EXERCISE DIRECTIONS: Beginning with the line that contains "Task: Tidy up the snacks" and concluding with the final line of the listing below, output each line exactly, and only those lines.

EXERCISE DATA:

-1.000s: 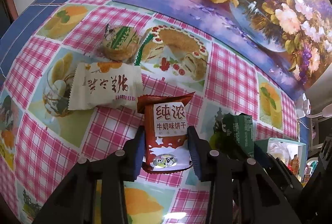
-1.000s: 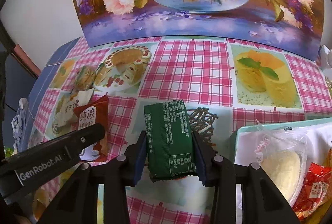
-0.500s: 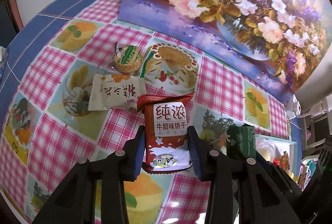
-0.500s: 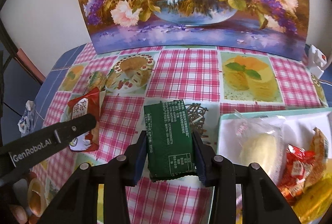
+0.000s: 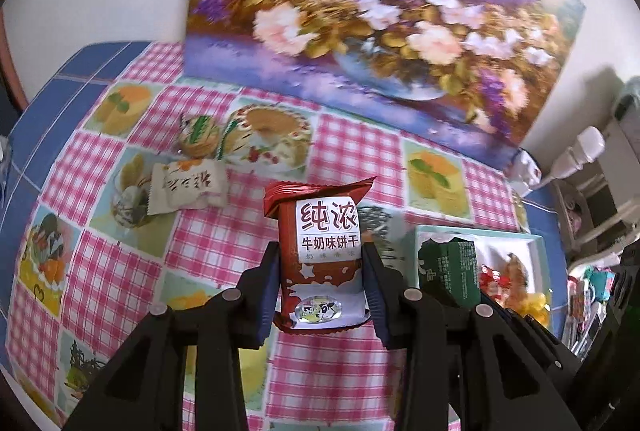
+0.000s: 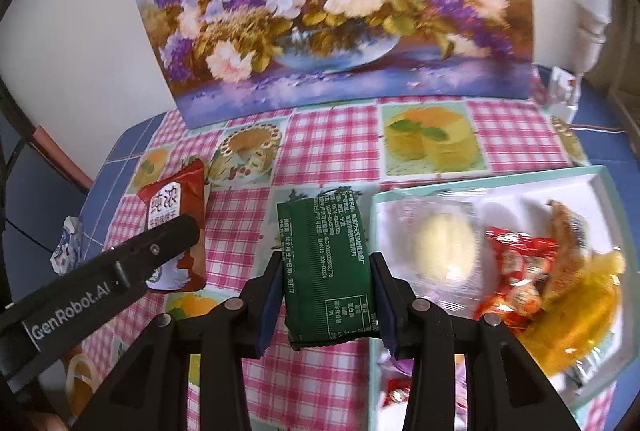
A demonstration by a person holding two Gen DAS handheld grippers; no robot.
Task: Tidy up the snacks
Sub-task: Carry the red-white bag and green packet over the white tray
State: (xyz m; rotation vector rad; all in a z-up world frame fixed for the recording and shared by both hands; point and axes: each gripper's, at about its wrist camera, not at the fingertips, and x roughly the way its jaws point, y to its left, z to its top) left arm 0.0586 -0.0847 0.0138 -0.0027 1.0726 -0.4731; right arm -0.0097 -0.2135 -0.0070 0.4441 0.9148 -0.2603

SOLVED PROBLEM:
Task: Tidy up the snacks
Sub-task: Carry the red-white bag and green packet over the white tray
State: (xyz m; rotation vector rad; all in a z-up world frame fixed for the recording and shared by both hands; point and axes: each gripper's, at about its wrist camera, not at the fingertips, and x roughly the way its jaws point, y to its left, z to its top) left arm 0.0586 -0.0847 0.0138 -0.0027 1.0726 -0.4731; right arm -0.0097 -0.2135 -0.0070 0.4441 0.9148 -0.2603

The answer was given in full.